Our servers are mostly Dells and OMSA is designed to deal with a lot of this stuff automatically, but our understanding is that it takes rather more control of the machine than we’re comfortable with; we’ll probably take a look at it and see if we can use bits of it, though.
Finally, it’s been a long time since my last entry here. That time was mostly spent in a long winter holiday in southern India. I’ve started putting photos up on the web from that holiday. You can see them at my photo page. At the time of writing that has pictures of Mysore, of rural Karnataka and Tamil Nadu from the train, and of rangoli or devotional decorations which are drawn on the ground every morning in front of houses.
The lcfg-tibs component now has a twin sibling called lcfg-tibsconf.

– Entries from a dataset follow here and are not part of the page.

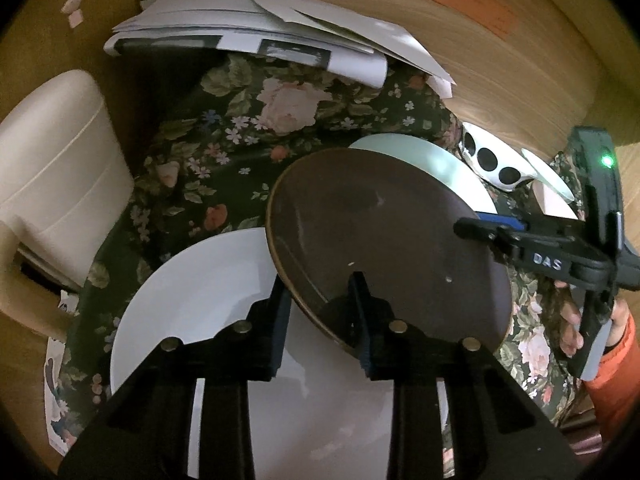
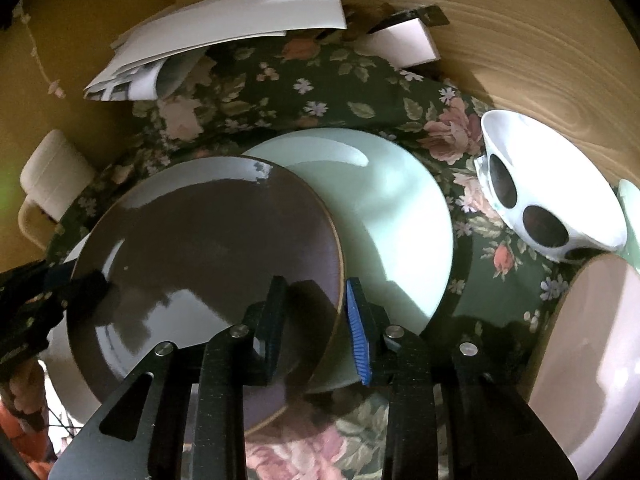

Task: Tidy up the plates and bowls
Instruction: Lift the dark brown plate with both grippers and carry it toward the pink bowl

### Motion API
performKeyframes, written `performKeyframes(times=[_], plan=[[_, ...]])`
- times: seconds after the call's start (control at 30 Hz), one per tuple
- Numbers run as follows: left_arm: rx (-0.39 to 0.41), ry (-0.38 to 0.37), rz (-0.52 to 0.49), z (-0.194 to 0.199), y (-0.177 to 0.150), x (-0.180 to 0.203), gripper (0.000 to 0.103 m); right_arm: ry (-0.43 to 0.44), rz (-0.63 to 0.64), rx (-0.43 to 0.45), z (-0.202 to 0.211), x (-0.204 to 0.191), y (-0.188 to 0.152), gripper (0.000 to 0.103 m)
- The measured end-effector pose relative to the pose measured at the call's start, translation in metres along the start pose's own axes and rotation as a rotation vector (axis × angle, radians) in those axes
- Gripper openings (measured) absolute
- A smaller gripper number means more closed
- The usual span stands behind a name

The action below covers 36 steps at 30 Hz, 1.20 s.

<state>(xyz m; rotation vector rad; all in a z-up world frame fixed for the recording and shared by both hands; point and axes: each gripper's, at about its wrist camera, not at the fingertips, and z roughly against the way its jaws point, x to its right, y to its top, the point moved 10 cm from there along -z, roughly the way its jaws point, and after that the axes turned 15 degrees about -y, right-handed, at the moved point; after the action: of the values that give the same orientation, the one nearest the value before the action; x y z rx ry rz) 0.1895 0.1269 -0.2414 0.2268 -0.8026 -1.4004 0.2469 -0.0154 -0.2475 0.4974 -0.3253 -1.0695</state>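
Note:
A brown plate [image 1: 384, 236] [image 2: 208, 256] is held in the air between both grippers. My left gripper [image 1: 320, 320] is shut on its near rim, over a large white plate [image 1: 192, 308] on the floral cloth. My right gripper [image 2: 316, 324] is shut on the opposite rim, and it shows in the left wrist view [image 1: 492, 228]. A pale green plate [image 2: 392, 216] [image 1: 432, 160] lies under the brown plate's far edge. A white bowl with dark spots [image 2: 544, 196] [image 1: 492, 160] stands to the right, tilted.
A pinkish plate [image 2: 592, 344] lies at the right edge. A stack of papers [image 1: 256, 28] [image 2: 224, 36] rests at the back. A cream chair [image 1: 52, 180] stands on the left. The wooden table [image 1: 480, 60] shows beyond the floral cloth [image 1: 224, 136].

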Motion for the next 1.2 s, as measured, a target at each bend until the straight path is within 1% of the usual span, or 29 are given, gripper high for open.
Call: performKeyframes(times=[0.13,0.27,0.47,0.53,0.63,0.87,0.97,1.2], plan=[[0.003,-0.004,0.013,0.003,-0.001,-0.007,0.03,0.019,0.015,0.01,0.006,-0.006,-0.005,0.027],[-0.008,-0.017,0.013,0.002,-0.002,-0.008,0.03,0.036,0.018,0.007,0.002,-0.013,-0.004,0.027],[-0.004,-0.019,0.002,0.002,-0.002,-0.008,0.03,0.11,-0.027,-0.035,-0.01,-0.019,0.003,0.033],[-0.004,-0.012,-0.002,0.003,-0.002,-0.007,0.03,0.109,-0.034,-0.039,-0.01,-0.021,0.005,0.033],[0.0,0.001,0.0,0.003,-0.004,-0.006,0.03,0.085,-0.023,-0.02,-0.005,-0.025,0.005,0.033],[0.01,0.004,0.02,0.007,-0.006,-0.005,0.03,0.067,-0.023,0.001,0.005,-0.021,0.0,0.031],[0.013,-0.005,0.022,0.008,-0.008,-0.002,0.03,0.054,-0.022,0.009,0.012,-0.017,-0.004,0.031],[0.02,-0.037,0.028,0.011,-0.012,0.009,0.03,0.056,-0.072,0.022,0.027,-0.005,-0.014,0.031]])
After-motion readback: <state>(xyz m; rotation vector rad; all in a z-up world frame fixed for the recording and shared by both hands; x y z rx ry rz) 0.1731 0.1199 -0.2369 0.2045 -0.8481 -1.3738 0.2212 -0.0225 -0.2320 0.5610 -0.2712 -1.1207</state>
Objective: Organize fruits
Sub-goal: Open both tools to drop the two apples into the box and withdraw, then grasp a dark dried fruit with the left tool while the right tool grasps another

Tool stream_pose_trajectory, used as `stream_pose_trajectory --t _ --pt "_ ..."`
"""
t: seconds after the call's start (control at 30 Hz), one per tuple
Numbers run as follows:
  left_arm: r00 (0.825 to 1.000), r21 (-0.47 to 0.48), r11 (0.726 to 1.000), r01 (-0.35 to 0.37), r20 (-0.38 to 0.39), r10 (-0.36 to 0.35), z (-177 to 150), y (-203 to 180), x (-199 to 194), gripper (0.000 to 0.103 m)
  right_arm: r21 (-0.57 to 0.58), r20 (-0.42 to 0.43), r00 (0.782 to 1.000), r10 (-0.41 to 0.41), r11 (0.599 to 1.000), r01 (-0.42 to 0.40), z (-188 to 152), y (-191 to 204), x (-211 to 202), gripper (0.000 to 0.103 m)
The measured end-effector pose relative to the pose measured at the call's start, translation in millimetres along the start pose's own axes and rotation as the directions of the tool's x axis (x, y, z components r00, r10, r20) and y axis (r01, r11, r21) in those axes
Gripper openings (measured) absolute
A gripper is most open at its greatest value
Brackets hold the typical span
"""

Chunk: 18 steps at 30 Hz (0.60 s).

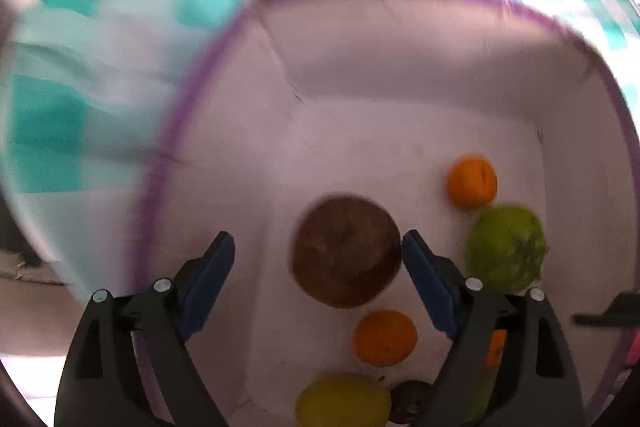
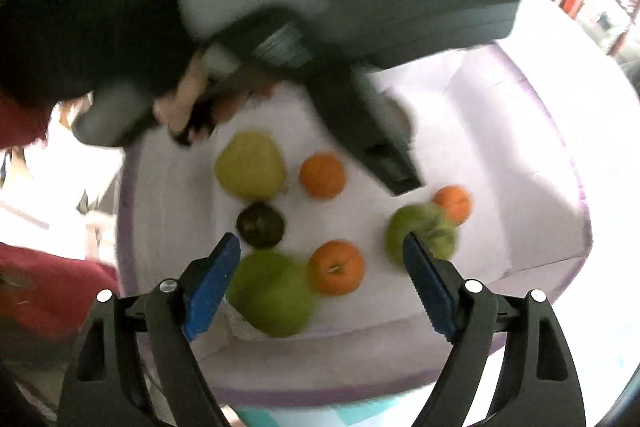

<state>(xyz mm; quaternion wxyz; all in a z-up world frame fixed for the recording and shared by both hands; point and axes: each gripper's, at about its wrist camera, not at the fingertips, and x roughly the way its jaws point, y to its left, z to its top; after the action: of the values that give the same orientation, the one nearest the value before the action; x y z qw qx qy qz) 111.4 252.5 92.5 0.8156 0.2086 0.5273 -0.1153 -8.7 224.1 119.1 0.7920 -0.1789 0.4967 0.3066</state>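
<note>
Left gripper (image 1: 318, 259) hangs with jaws spread wide over the brown coconut (image 1: 346, 251), which lies on the floor of the white purple-rimmed bin (image 1: 420, 67). Right gripper (image 2: 321, 259), also spread, hovers above oranges (image 2: 337, 267) and green fruit (image 2: 270, 293) in that bin.

Left wrist view: motion blur smears the checked cloth (image 1: 80, 75) from 9 to 11 o'clock. The yellow fruit (image 1: 342, 403) is clipped by the frame edge at 6, the dark fruit (image 1: 410, 401) beside it half hidden behind the right finger (image 1: 430, 283). An orange sliver (image 1: 496, 347) shows behind that finger's frame — can't tell what it is. Right wrist view: the left gripper's body (image 2: 340, 11) is blurred and covers the bin's (image 2: 520, 131) far side at 12; the brown fruit is not visible. The green fruit (image 2: 424, 231) at 3 is smeared — shape unclear.
</note>
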Motion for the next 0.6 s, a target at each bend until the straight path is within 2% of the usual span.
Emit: stream_pose_trajectory --t 0.07,0.13,0.17,0.23,0.3,0.33,0.37,0.4,0.47,0.5,0.53,0.6 --pt "0.995 -0.075 0.996 -0.058 0.079 0.064 2 4 -27 0.086 0.056 0.108 0.994 0.010 0.998 -0.017 -9 -23 -33 0.081" --pt "0.969 -0.197 0.975 -0.105 0.198 0.145 4 4 -74 0.091 0.111 0.200 0.980 0.015 0.993 -0.038 -22 -46 -63 0.085" --pt "0.950 -0.255 0.959 -0.122 0.250 0.187 5 2 -97 0.102 0.144 0.241 0.970 0.011 0.988 -0.047 -31 -56 -79 0.087" --pt "0.892 -0.396 0.906 -0.148 0.342 0.295 2 -7 -148 0.101 0.219 0.307 0.951 -0.024 0.975 -0.046 -56 -92 -111 0.087" --pt "0.850 -0.491 0.861 -0.135 0.389 0.355 -2 -26 -185 0.101 0.290 0.354 0.933 -0.056 0.956 -0.053 -84 -124 -136 0.087" --pt "0.841 -0.514 0.849 -0.125 0.400 0.365 -3 -39 -196 0.101 0.321 0.367 0.927 -0.070 0.945 -0.056 -99 -136 -145 0.087" --pt "0.839 -0.530 0.841 -0.109 0.404 0.364 -4 -58 -205 0.101 0.346 0.372 0.925 -0.079 0.936 -0.060 -112 -149 -152 0.087" --pt "0.846 -0.531 0.841 -0.100 0.399 0.353 -7 -68 -207 0.101 0.370 0.366 0.927 -0.084 0.927 -0.062 -129 -162 -156 0.087" --pt "0.888 -0.530 0.844 -0.080 0.346 0.302 -14 -91 -210 0.101 0.394 0.342 0.936 -0.089 0.917 -0.057 -153 -182 -159 0.087" --pt "0.918 -0.529 0.846 -0.062 0.303 0.257 -16 -109 -203 0.101 0.405 0.328 0.940 -0.089 0.913 -0.055 -168 -189 -160 0.087" --pt "0.934 -0.526 0.849 -0.049 0.278 0.226 -18 -128 -198 0.101 0.413 0.322 0.943 -0.082 0.909 -0.062 -185 -195 -161 0.087" --pt "0.947 -0.502 0.864 -0.037 0.259 0.191 -19 -163 -192 0.101 0.418 0.319 0.945 -0.076 0.906 -0.068 -209 -199 -164 0.087"
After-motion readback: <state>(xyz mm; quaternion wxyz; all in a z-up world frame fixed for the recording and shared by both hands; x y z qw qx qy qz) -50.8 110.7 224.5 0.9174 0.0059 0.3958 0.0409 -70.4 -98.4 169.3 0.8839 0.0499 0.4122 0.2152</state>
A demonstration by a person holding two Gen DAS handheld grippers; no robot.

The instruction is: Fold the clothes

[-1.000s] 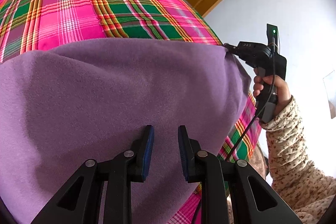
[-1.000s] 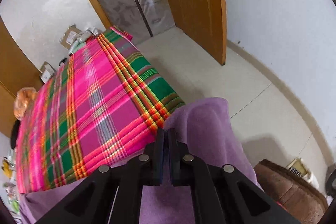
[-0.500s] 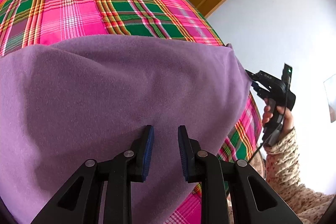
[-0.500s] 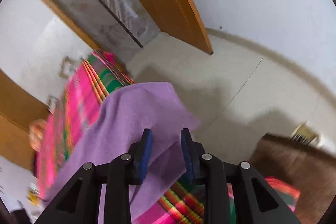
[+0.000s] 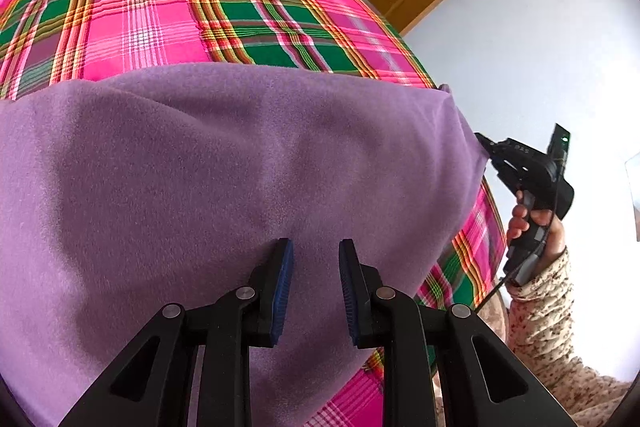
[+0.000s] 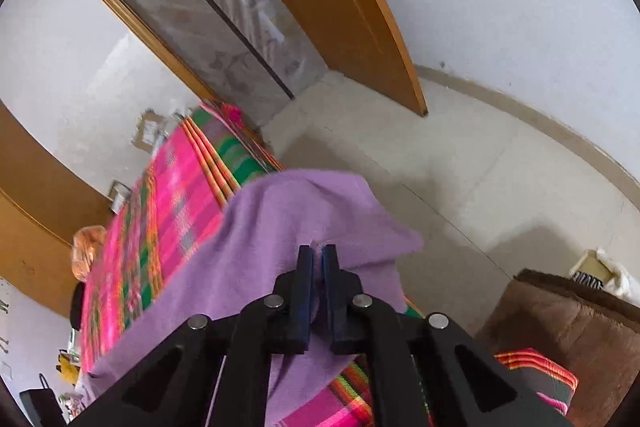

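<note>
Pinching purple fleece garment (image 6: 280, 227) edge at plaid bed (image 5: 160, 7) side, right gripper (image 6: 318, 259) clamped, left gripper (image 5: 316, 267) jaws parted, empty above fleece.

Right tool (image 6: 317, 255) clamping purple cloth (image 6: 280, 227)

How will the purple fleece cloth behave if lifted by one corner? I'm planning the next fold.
The purple fleece cloth will probably sag limply: its edge already droops over the plaid-covered bed. It seems light; the right hand-held gripper pinches just a thin fold.
</note>
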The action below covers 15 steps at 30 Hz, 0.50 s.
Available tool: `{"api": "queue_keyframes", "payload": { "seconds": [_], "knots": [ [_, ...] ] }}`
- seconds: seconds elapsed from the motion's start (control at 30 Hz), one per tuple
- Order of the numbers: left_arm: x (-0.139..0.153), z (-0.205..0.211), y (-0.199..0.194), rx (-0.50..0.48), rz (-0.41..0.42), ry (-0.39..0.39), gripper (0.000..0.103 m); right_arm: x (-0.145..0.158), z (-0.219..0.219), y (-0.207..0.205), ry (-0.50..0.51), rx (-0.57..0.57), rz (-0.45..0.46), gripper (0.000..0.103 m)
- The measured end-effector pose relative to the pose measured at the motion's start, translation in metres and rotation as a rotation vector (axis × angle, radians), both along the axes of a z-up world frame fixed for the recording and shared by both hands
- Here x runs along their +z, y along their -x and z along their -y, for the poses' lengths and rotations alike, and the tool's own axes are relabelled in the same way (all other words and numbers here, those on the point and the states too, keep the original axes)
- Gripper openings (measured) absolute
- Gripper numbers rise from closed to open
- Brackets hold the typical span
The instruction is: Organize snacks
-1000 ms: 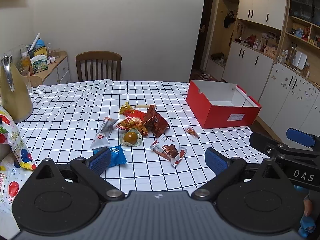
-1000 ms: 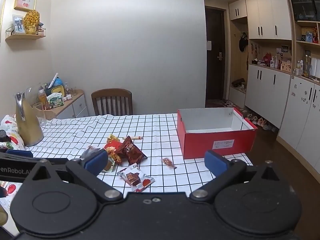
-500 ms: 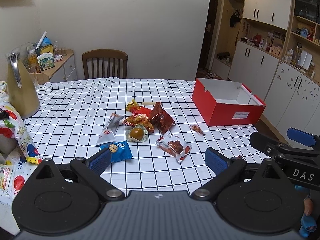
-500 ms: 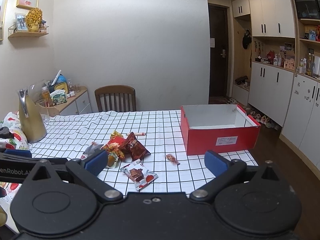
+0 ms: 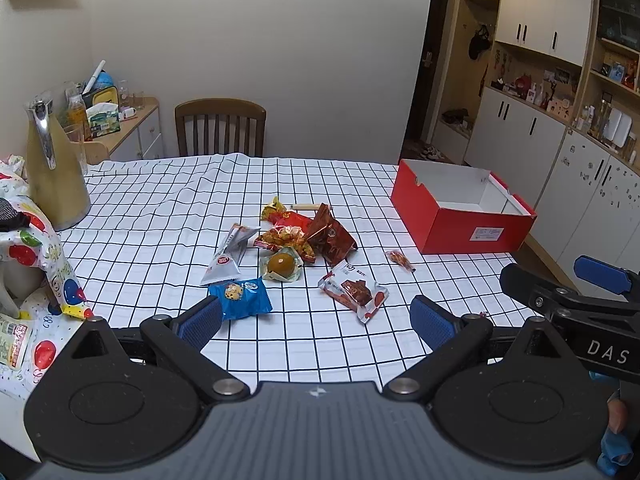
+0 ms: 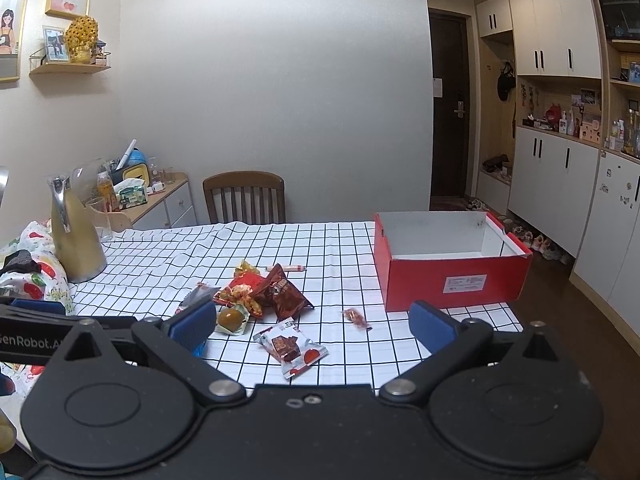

The latter will replace the former.
The reason is bizarre: when the LCFG tibs component stops, it tries to stop the TiBS software. TiBS software is stopped by calling a shell script called “stoptibs”. One of the things which “stoptibs” does is to “kill” every process on the system called tibs. Including my tibs LCFG component. Top marks for style! Thanks to Stephen Quinney for working out why my component was mysteriously disappearing instead of stopping. So, anyway, I’ve got round the problem for now by renaming lcfg-tibs to lcfg-tibsconf. The stoptibs script doesn’t currently try to kill anything called tibsconf – I’ve checked…
Yesterday we deployed the lcfg-tibs component on our main TiBS backup server. Things seem to have gone smoothly; the software is now installed via RPM packages; the config files are now mostly generated from LCFG resources; and configuration changes are held back until TiBS is idle.
This is phase 1 of the LCFG TiBS component. Phase 2 will automatically generate the list of non-AFS backups from “someone please back me up” resources in the LCFG profiles of DICE machines. Some Nagios monitoring is also desirable! However more development may have to wait a while: other more urgent projects are elbowing their way ahead of this one in the development queue.
The LCFG TiBS component and its accompanying RPMs are not available for distribution outside the School of Informatics because TiBS is proprietary commercial software; but if you’ve also bought this software and you want to use the LCFG component to automate its configuration, let us know, maybe we can share the work.
- The current TiBS installation and how to control it.
- The initial project ideas
- The official project page (devproj project 122).
- A list of which TiBS configuration files are handled by the LCFG component.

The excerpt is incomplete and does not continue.